Именно как критик «мещанства» и «мещанской культуры» в настоящую минуту пользуется неограниченными симпатиями интеллигенции восьмидесятник Чехов. Именно тонко выполненная им картина, обнажающая язвы общества, разъедаемого этой «мещанской» культурой, картина, дающая право ставить его имя наряду с именами крупнейших корифеев русской художественной литературы, и делает его произведения столь ценными для нас. Как носитель определенного миросозерцания, г. Чехов от нас далек, очень далек: даже самый ревностный из его апологетов[19], защищая его от нападок со стороны одного из ветеранов семидесятых годов, был принужден признать, что автор «Степи»[20] и «Дяди Вани»[21] «никак не учитель жизни», что он, заставляя своих героев жить в сфере определенной психологии и определенного миросозерцания, является «просто огромной художественной силой, в превосходных образах изобразивший нам томление и муки своей эпохи»[22]. Другими словами, апологет г. Чехова подтвердил «историчность»[23] чеховского миросозерцания.
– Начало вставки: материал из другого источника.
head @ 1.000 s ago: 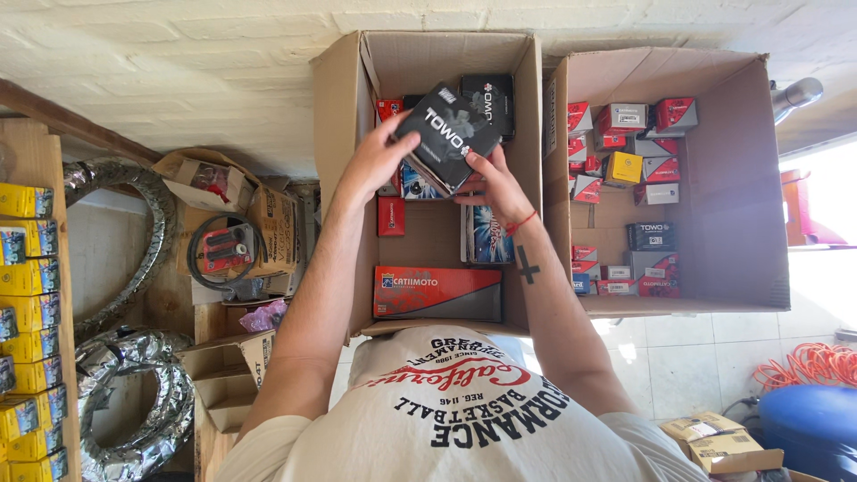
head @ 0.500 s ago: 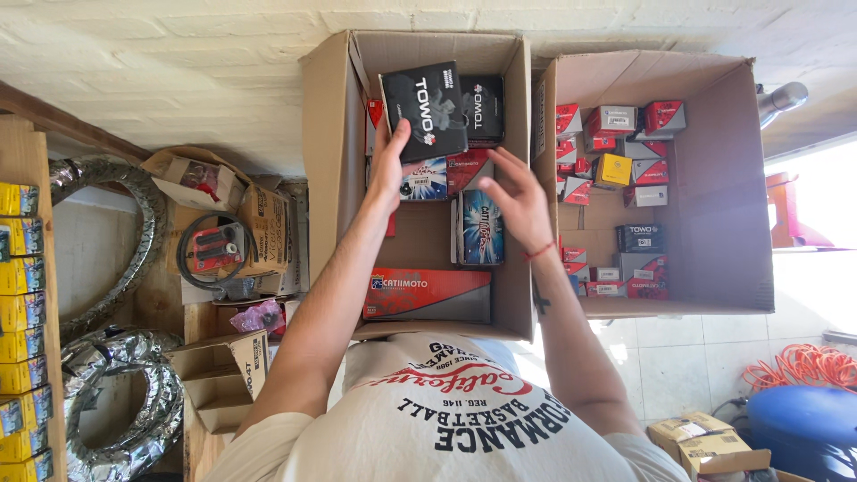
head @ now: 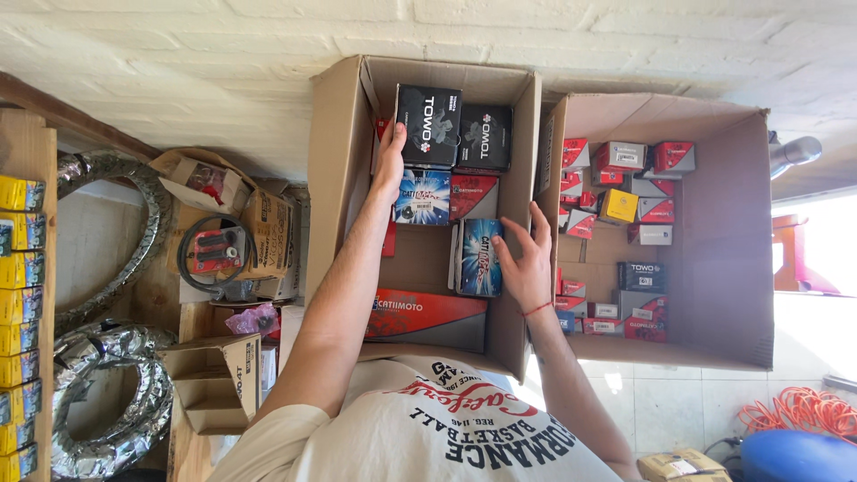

И на самом деле, миросозерцание г. Чехова слишком «исторично»: г. Чехов слишком правоверный поклонник «истины» восьмидесятых годов. Уверовавши в эту истину еще в расцвете эпохи восьмидесятых годов, он оставил неизменными все основные догматы этой истины вплоть до настоящих дней: «перелом», пережитый интеллигенцией в середине девяностых годов и приведший снова к вере в закономерность социального прогресса, видимым образом, нисколько не отразился на усвоенном им миросозерцании. Напротив, в своем последнем произведении – в «Трех сестрах»[24] г. Чехов особенно сильно подчеркнул свое миросозерцание, придал ему особенно осязательную форму.
Каково же его миросозерцание или, вернее, как выразил прямолинейный восьмидесятник свое profession de foi[25] в своих произведениях?
Прежде всего отметим, что сфера его наблюдений над «жизнью» и «человечеством» вполне отвечает тому «суженному» социальному кругозору, который имели перед собой все истинные восьмидесятники. Возьмем из его произведений те, которые наиболее полно иллюстрируют особенности его художественного таланта: т. е. его драмы. Во всех драмах он не выходит за пределы «мещанского» мира; мещанской обстановки (термин «мещанский» употреблен не в том смысле, который ему придается для обозначения определенного сословия, а в более широком социально-экономическом смысле). Действие драмы разыгрывается в «салонах», заселенных толпой «сереньких» буржуев. Если же в среду последних попадают люди с более широкими запросами жизни, то все их «благие порывы» ограничиваются одним протестом против «мещанской» морали и «мещанской» культуры. Других врагов, кроме «сереньких» буржуев, эти «лучшие» люди не видят перед собой. И союзников в борьбе за существование они не ищут за стенами мещанских салонов.
Они, эти Ивановы, Треплевы, Войницкие[26], – поистине одинокие люди.
Мещанскую среду, «заедающую»[27] одиноких людей, г. Чехов рисует застывшей, неподвижной, однообразной массой. Бюргерство[28] не способно к развитию: над кровлями бюргерских домов проносятся года, проносятся десятилетия, но полет времени не оставляет следа в бюргерских покоях; время не вносит решительно ничего нового в духовный и нравственный мир бюргеров. «Как идет время, как много прошло лет, и как мало изменилась жизнь» – в таких выражениях постоянно формулируют свои наблюдения над мещанской средой чеховские герои.
Правда, иногда они утешают себя мечтами о том, что царству мещанства все-таки придет конец. Но наступление «нового» царства[29], царства всечеловеческого счастья должно произойти в очень отдаленном будущем, через сотни лет. Притом мысль о грядущем царстве внушена им какой-то безотчетной, слепой, инстинктивной уверенностью, а не убеждением, основанном на знакомстве с фактами общественного развития.